It happens to the best of us. We reach adulthood and then look back on the things we did as kids and think, WTF was I thinking? and/or How was I such a colossal dumbass?
Now, if you're reading this and saying to yourself, I was NEVER a dumbass as a child! then this post isn't for you. It's for the rest of us, who might relate a little too hard to these 36 people who DO NOT know who they were as kids:

4.
When I was 8 I got lost at the mall and started crying because I couldn’t find my mom so then a security guard came to help me but I punched him in the nuts as hard as I could because stranger danger and that dude still had to help me find my mom. I think about him a lot.
8.
@elijahdaniel I think I was 7?... I was misbehaving at dinner so my parents sent me to my room. I was dramatic af and cried out my window to the whole neighborhood. Then the window screen broke and I fell 2 stories. I got up and rang the doorbell to tell my parents I fell out the window.
11.
@sumerianbby When I was 7/8 my dad took me to Trader Joe's as a surprise and I got really mad at him because he didn't tell me to bring anything to trade
14.
@sumerianbby When I was a kid, my mom had a bleeding ulcer and couldn't move, my bro and I called 911 and the ER came to get her. She was admitted, then was sent home with a clean bill of health, a few days later I called 911 to tell them she was doing much better, in case they wanted to know
15.
@sumerianbby my mom got fired from her job when I was little and I cried bc I thought that meant they were going to light her on fire
17.
My dad’s name is Aaron so when I was little and he said he was going to run errands, I heard “Aarons” and figured that adults just called the chores they had to do by their own name, and to this day I still secretly think of my chores as Ellies :)
19.
@sumerianbby I remember when my dad told me that cheese with holes in was called hiccup cheese, because the cows had hiccups when they made it. I carried that until I was 18. Got laughed out the pub.
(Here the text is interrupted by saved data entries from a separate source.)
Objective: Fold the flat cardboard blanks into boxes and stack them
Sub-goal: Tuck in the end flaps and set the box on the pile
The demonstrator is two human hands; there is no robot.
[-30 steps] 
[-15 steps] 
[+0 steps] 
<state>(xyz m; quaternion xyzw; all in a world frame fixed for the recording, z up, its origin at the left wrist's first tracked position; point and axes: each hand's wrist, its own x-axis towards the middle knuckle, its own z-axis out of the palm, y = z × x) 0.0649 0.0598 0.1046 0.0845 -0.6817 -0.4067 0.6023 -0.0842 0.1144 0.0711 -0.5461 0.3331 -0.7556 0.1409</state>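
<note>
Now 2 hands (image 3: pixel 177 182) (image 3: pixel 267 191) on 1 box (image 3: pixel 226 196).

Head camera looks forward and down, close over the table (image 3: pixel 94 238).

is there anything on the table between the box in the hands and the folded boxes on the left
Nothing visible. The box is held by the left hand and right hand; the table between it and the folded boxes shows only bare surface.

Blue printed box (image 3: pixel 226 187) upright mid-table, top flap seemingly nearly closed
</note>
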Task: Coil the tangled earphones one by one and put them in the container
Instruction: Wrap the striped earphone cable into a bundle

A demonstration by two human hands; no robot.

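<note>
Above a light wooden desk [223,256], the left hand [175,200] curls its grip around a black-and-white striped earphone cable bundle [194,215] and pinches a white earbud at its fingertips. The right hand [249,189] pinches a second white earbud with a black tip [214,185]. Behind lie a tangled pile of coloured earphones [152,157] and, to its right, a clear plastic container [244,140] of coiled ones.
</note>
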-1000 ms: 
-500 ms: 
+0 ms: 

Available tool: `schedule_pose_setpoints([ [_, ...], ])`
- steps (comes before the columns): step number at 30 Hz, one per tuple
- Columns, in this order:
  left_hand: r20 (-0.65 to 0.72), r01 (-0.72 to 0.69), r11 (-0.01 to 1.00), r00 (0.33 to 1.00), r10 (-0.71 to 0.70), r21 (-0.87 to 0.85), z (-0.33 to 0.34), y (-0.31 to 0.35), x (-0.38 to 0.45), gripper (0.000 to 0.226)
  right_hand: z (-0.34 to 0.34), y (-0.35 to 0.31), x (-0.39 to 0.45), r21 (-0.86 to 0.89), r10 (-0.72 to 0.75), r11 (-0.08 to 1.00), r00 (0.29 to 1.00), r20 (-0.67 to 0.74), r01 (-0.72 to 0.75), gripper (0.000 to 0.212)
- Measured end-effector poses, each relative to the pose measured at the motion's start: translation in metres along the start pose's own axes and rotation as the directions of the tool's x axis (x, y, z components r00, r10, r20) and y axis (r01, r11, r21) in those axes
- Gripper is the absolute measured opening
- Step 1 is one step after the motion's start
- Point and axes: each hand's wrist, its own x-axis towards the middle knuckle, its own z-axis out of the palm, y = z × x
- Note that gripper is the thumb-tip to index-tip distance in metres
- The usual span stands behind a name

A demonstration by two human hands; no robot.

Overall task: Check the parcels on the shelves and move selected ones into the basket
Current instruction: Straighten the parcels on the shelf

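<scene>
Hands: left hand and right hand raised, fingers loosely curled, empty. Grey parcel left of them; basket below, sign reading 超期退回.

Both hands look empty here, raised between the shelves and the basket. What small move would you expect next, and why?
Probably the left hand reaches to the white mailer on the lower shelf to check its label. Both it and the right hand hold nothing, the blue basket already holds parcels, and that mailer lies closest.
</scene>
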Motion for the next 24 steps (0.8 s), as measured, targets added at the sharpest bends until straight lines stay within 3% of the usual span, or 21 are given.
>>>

Told the story a couple years later, I was laughed at again for thinking cows made cheese.
25.
@TheOnion I believed for an unbelievably long time that Washington, D.C. stood for Washington, Da Capital. I wasn't the sharpest child in the shed.
27.
Happy Valentine’s Day to my 7 yr old self who secretly ate the entire bag of red hots instead of putting them in my classmates valentines cards. I barfed spicy red barf all night & couldn’t go to school the next day, on the most candy filled day of the year. Lessons were learned.